The chocolate wrapper effect: visibility changes behavior. Image: NotebookLM.
The consequences of avoiding progress monitoring are significant. At its core, monitoring goal progress helps people identify discrepancies between their current and desired states that warrant action (Carver & Scheier, 1982; Fishbach et al., 2012). When we avoid monitoring, we lose the ability to identify both the need to act and the most appropriate way to do so.
Research provides some vivid illustrations of how monitoring (or its absence) shapes behavior:
The chocolate wrapper study. Polivy et al. (1986) found that female dieters ate fewer chocolates during a taste test when they were asked to leave their wrappers on the table (making it easy to see how many they’d eaten) compared to those asked to put wrappers in a wastebasket. Simply making progress visible changed behavior.
The progress bias. Huang et al. (2012) found that people who are far from achieving a goal tend to exaggerate their progress, while people close to achieving a goal downplay it. Interestingly, these biased views of progress actually serve to maintain motivation, but they also illustrate how our minds actively distort the feedback we do receive. You could argue that this kind of self-deception is actually adaptive and helpful. Is the ostrich problem sometimes a feature, not just a bug?
The monitoring tax. Self-tracking takes effort and attention. Active forms of progress monitoring, like keeping a food diary, consume regulatory resources that may be needed for other tasks (Muraven et al., 1999). While passive tracking tools might be easier, for it to be beneficial you need to be reviewing and looking at the data and progress. The monitoring part itself can feel effortful and draining, giving us yet another reason to avoid it or lose the habit.
Getting stuck in the middle. Bonezzi, Brendl, and De Angelis (2011) found that motivation doesn’t simply increase as we approach our goal. Instead, people tend to be most motivated when they are either far from or close to their goal — and least motivated in the middle. This “stuck in the middle” effect occurs because we shift how we frame progress: early on we look at how far we’ve come (“to-date”), but later we switch to how far we have left (“to-go”). At the midpoint, neither frame provides much motivational fuel. This is likely exactly when the ostrich problem hits hardest — when progress feels ambiguous and checking in feels least rewarding. I plan to explore the ‘stuck in the middle’ phenomenon in more depth in a future post.

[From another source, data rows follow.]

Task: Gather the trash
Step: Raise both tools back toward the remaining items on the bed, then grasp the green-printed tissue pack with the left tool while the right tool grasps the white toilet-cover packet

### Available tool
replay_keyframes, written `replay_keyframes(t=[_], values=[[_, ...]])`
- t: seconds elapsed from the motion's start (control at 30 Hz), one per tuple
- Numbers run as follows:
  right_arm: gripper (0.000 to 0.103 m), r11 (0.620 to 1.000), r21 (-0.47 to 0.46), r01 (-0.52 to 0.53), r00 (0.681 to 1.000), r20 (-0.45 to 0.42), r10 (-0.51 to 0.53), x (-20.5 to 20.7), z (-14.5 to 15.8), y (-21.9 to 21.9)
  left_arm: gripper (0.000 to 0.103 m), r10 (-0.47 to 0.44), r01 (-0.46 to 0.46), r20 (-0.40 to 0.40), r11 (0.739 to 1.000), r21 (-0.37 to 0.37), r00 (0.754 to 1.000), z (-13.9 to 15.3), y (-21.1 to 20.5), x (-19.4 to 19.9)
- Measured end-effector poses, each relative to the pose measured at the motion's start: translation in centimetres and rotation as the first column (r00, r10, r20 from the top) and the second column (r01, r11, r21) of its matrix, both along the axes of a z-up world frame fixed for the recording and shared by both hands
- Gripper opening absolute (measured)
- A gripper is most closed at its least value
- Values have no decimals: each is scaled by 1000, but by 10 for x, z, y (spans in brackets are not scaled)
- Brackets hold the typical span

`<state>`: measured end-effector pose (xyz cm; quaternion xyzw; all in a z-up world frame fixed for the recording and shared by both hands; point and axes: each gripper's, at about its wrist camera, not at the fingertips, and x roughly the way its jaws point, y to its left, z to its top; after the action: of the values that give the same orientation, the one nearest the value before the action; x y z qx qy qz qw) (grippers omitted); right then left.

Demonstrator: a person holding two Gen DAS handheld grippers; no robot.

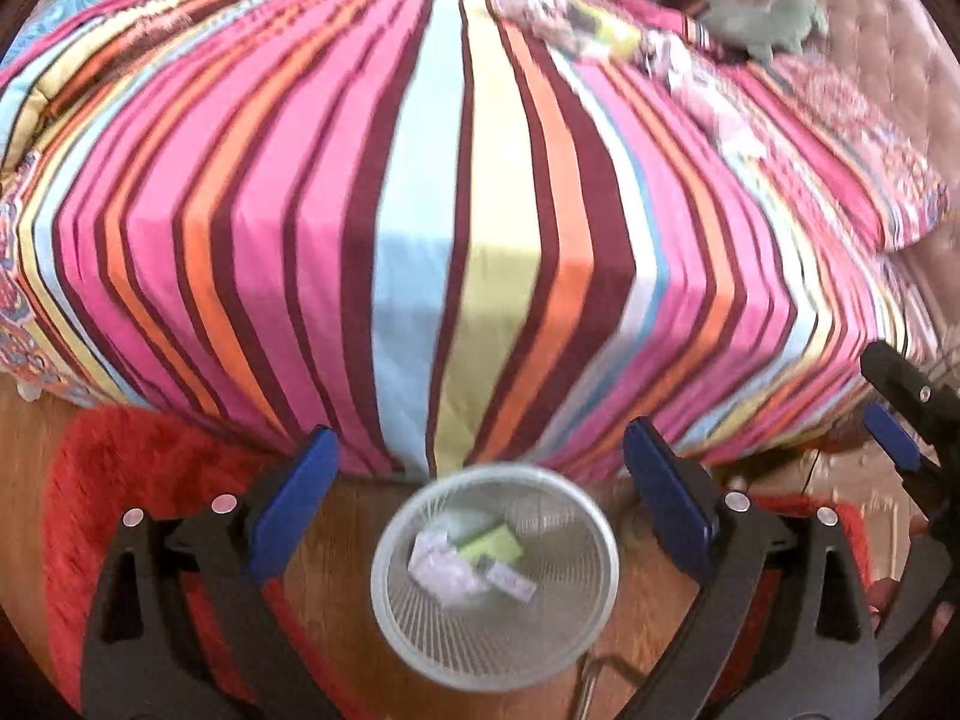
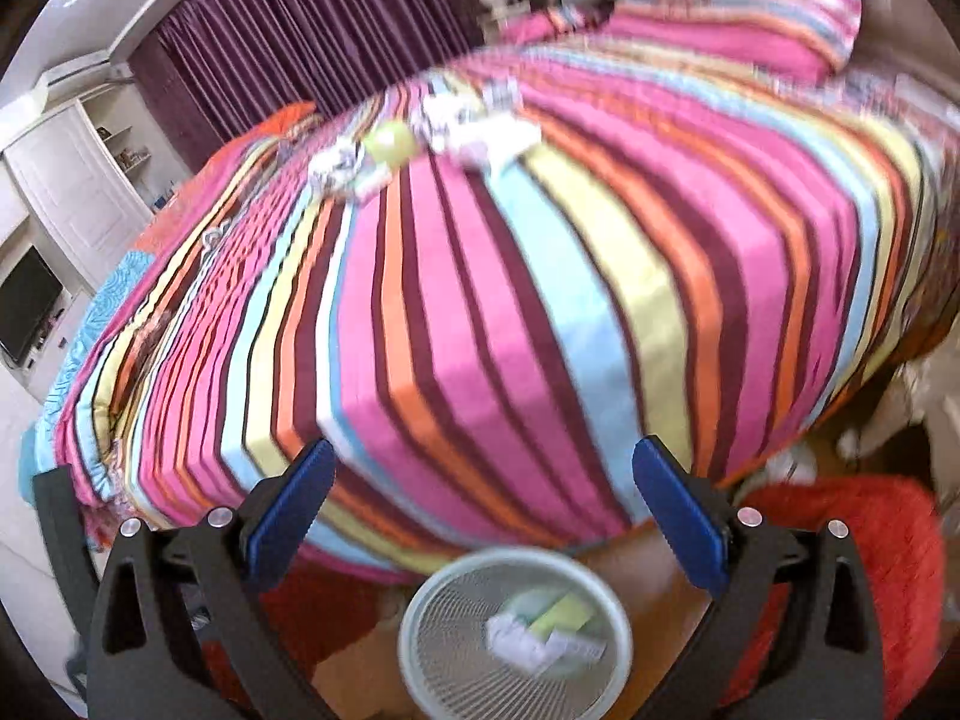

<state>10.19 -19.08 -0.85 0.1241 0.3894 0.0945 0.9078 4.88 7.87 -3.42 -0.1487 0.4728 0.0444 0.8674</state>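
A round mesh wastebasket stands on the wood floor at the foot of the bed, with crumpled paper and a green wrapper inside. It also shows in the right wrist view. My left gripper is open and empty above the basket. My right gripper is open and empty above it too; its fingers show at the left view's right edge. Several scraps of trash and a green ball-like piece lie far back on the striped bedspread, also seen in the left wrist view.
A red shaggy rug lies on the floor either side of the basket. A green plush toy and patterned pillows sit at the bed's head. Purple curtains and a white cabinet stand beyond the bed.
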Motion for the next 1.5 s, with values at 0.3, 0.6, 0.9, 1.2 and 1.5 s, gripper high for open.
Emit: replay_keyframes(t=[0.3, 0.6, 0.9, 1.2, 1.5], values=[[95, 995, -98, -5, 992, 128, 18, 29, 30, -1, 96, -36, 29, 101, 997, 71, 994, 38, 9, 36], [95, 991, -123, -43, 989, 137, 60, 84, 46, -1, 96, -125, 107, 142, 986, 127, 982, 66, 4, 113], [95, 985, -149, -88, 989, 102, 104, 125, 40, 10, 96, -174, 146, 130, 969, 200, 976, 68, -7, 181], [95, 982, -162, -92, 991, 78, 106, 177, 38, 11, 96, -234, 197, 136, 950, 241, 963, 65, -4, 256], [95, 976, -190, -108, 993, 25, 115, 225, 30, 10, 96, -331, 300, 153, 934, 195, 931, 63, -2, 318]])
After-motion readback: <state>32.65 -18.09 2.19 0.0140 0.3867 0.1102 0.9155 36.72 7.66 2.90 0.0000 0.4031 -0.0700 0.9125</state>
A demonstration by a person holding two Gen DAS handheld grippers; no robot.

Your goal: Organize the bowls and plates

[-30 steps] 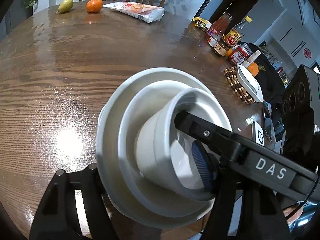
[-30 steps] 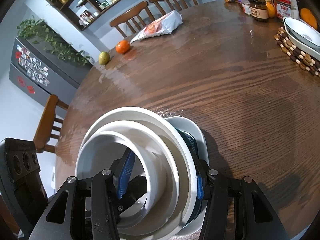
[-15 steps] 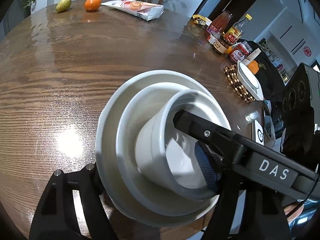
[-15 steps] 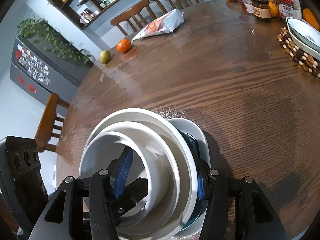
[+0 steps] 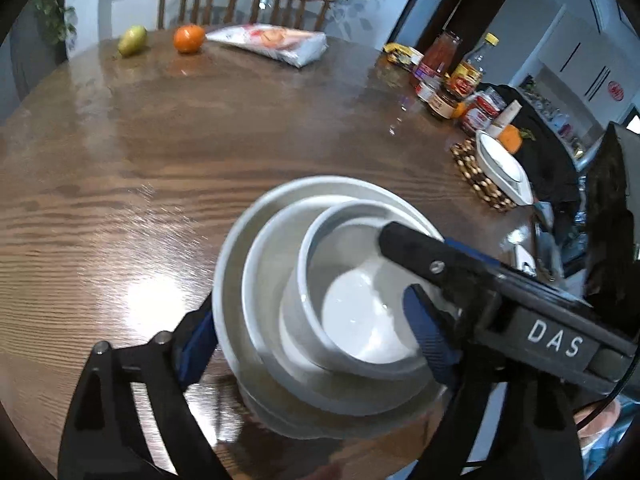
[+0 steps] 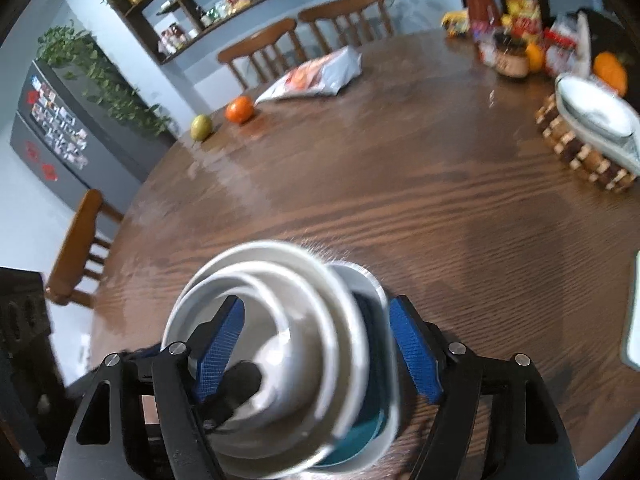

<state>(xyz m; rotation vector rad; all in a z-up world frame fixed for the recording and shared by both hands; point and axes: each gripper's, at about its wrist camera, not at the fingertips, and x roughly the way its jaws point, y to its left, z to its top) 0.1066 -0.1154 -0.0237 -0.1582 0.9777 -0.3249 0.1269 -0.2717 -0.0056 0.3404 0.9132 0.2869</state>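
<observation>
Crockery sits nested on the wooden tabletop near its front edge: a small white bowl inside a wider white bowl, both on a white plate, with a teal-lined dish beneath. Both grippers straddle the stack with fingers opening. The left gripper has blue pads clear of the rims on either side; the right gripper likewise spreads around the stack without pressing it.
</observation>
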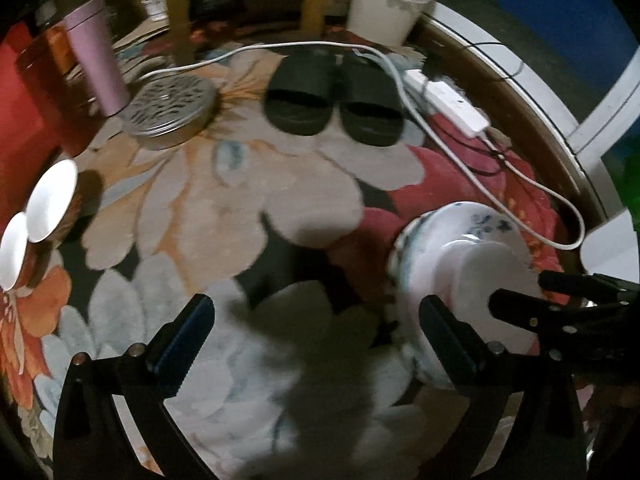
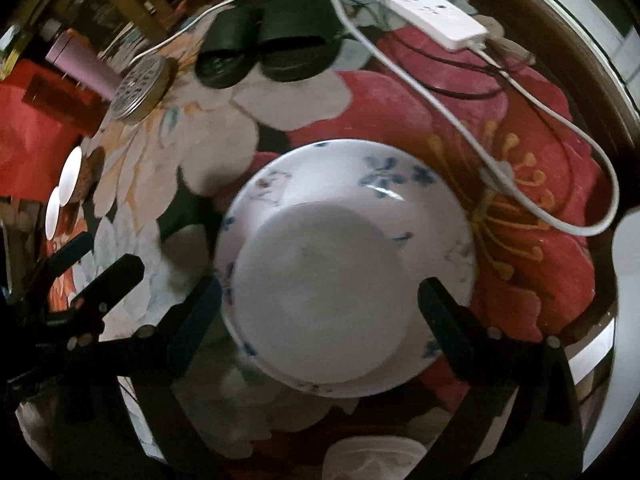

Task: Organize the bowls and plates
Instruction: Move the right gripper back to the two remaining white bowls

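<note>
A white plate with blue flower print (image 2: 384, 176) lies on the flowered carpet, with a plain white bowl (image 2: 320, 288) stacked on it. My right gripper (image 2: 320, 308) is open, its fingers on either side of the bowl. In the left wrist view the same plate (image 1: 452, 224) and bowl (image 1: 488, 280) sit at the right, with the right gripper (image 1: 516, 292) reaching in over them. My left gripper (image 1: 316, 332) is open and empty above the carpet. Two small white dishes (image 1: 54, 200) stand at the far left, and also show in the right wrist view (image 2: 70, 176).
Black slippers (image 1: 332, 100), a round metal tin (image 1: 172, 108), a pink tumbler (image 1: 96, 56), a white power strip (image 1: 448, 104) with its cable (image 2: 440, 108), a white bucket (image 1: 384, 0), wooden chair legs (image 1: 178, 12) and a red box (image 1: 20, 120) surround the carpet.
</note>
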The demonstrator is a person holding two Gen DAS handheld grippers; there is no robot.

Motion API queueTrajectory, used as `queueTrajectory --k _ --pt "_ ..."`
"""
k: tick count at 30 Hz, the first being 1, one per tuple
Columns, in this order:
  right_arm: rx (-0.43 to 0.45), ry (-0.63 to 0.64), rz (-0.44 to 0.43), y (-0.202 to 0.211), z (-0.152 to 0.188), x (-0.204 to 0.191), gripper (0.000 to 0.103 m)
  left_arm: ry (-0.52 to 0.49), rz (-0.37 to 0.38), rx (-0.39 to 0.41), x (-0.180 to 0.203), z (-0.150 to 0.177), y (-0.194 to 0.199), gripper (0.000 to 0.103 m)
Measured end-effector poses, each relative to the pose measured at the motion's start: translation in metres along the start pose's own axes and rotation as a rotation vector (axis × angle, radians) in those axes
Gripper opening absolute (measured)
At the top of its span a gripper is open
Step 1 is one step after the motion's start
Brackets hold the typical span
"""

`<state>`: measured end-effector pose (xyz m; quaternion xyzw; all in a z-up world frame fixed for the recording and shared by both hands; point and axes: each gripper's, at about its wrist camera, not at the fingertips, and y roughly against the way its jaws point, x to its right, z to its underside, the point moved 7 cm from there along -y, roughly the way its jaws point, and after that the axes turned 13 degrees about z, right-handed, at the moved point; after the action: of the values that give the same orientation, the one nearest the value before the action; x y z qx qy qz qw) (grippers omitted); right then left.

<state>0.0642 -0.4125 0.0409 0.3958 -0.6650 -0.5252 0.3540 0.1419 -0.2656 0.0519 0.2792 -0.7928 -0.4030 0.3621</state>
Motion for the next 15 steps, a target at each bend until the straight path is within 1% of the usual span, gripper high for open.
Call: queueTrajectory --k 3,9,15 --pt "0.011 0.037 -0.004 0.003 -0.002 -0.019 0.099 0.017 -0.027 0.008 -0.021 0.004 0.009 0.102" --pt "0.037 0.085 -0.017 0.01 -0.005 -0.051 0.099 0.085 -0.065 0.029 -0.063 0.013 0.029 0.102" --pt "0.05 0.157 -0.044 0.012 -0.005 -0.092 0.099 0.142 -0.089 0.04 -0.099 0.025 0.045 0.102"
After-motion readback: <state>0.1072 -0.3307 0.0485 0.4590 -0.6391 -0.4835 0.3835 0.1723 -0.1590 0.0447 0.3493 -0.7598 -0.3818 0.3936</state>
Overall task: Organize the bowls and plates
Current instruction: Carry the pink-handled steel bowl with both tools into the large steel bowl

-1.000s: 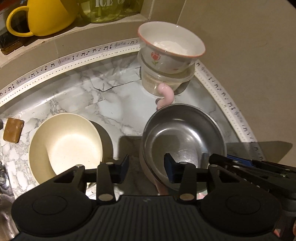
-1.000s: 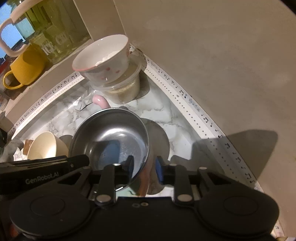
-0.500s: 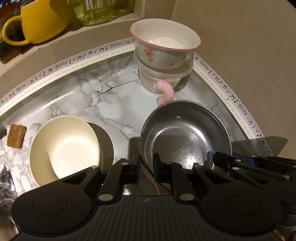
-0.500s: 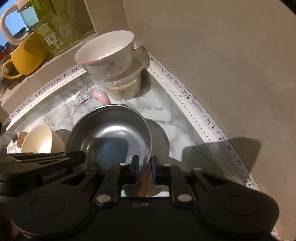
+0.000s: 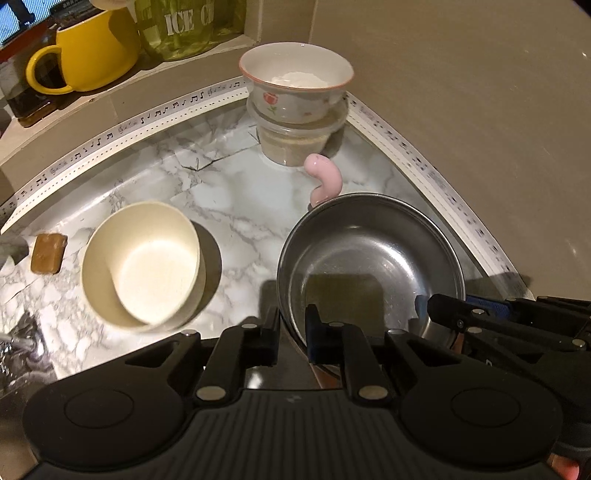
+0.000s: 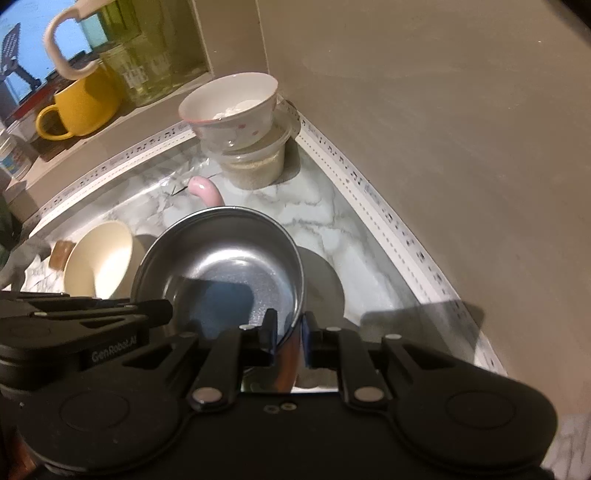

Figure: How frame of reference influences perceived value of progress and motivation. Note the combined U-shaped curve when you switch frames. Source: Bonezzi, Brendl, & De Angelis (2011).
Beyond avoiding monitoring altogether, people also tend to reject progress information even when they do encounter it (Sweeny et al., 2010):
- We dismiss data that contradicts how we see ourselves. For example, I saw myself as a sub-four-hour marathoner, so I ignored every training log that said otherwise.
- We look away from information that would demand unwanted action. Specifically, checking my Album 7 spreadsheet meant confronting over 60 hours of finishing work that I wasn’t ready to commit to.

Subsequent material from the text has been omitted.